_DATA SHOWN_.
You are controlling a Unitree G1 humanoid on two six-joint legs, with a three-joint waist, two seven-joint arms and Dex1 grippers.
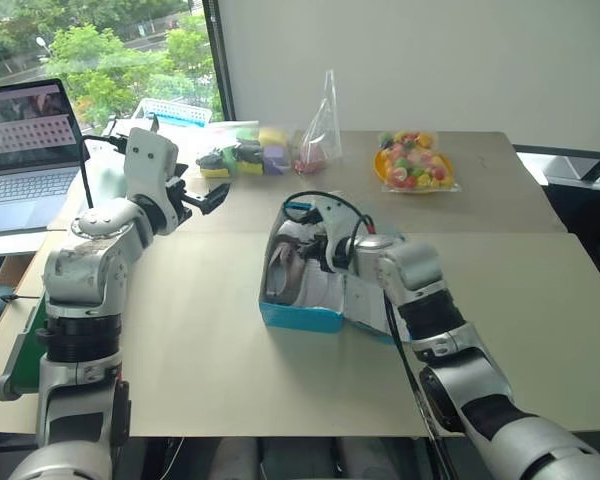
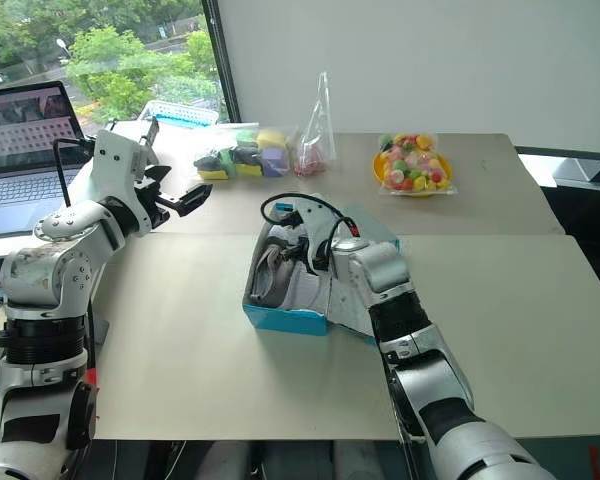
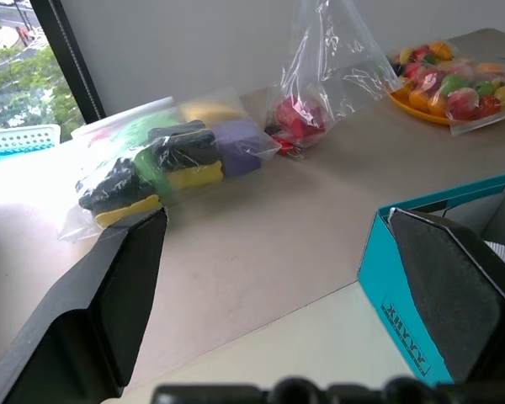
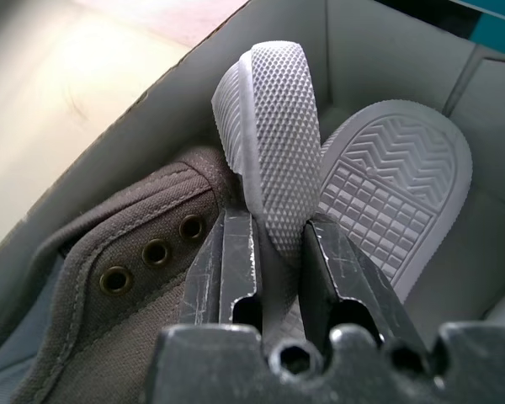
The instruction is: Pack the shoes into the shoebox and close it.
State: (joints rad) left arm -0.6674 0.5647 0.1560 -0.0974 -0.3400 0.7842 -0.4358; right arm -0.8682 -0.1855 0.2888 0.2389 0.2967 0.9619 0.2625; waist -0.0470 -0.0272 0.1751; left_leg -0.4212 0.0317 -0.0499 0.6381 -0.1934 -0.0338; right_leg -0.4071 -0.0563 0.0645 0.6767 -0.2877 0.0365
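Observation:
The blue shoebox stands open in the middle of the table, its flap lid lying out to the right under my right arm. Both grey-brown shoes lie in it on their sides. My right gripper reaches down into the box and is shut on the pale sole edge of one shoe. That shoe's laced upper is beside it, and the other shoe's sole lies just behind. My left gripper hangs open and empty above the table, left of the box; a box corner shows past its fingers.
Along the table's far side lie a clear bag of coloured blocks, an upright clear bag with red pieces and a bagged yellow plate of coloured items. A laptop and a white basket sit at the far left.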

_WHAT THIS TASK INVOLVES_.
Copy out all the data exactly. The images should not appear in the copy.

_SOLVED PROBLEM_.
You are controlling a Unitree G1 humanoid on two six-joint legs, with a three-joint waist, two seven-joint arms and Dex1 grippers.
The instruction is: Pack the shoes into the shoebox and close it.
State: (joints rad) left arm -0.6674 0.5647 0.1560 -0.0974 -0.3400 0.7842 -0.4358; right arm -0.8682 -0.1855 0.2888 0.2389 0.2967 0.9619 0.2625; waist -0.0470 -0.0272 0.1751; left_leg -0.4212 0.0317 -0.0499 0.6381 -0.1934 -0.0338; right_leg -0.4071 -0.0563 0.0645 0.6767 -0.2877 0.0365
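Observation:
The blue shoebox stands open in the middle of the table, its flap lid lying out to the right under my right arm. Both grey-brown shoes lie in it on their sides. My right gripper reaches down into the box and is shut on the pale sole edge of one shoe. That shoe's laced upper is beside it, and the other shoe's sole lies just behind. My left gripper hangs open and empty above the table, left of the box; a box corner shows past its fingers.
Along the table's far side lie a clear bag of coloured blocks, an upright clear bag with red pieces and a bagged yellow plate of coloured items. A laptop and a white basket sit at the far left.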

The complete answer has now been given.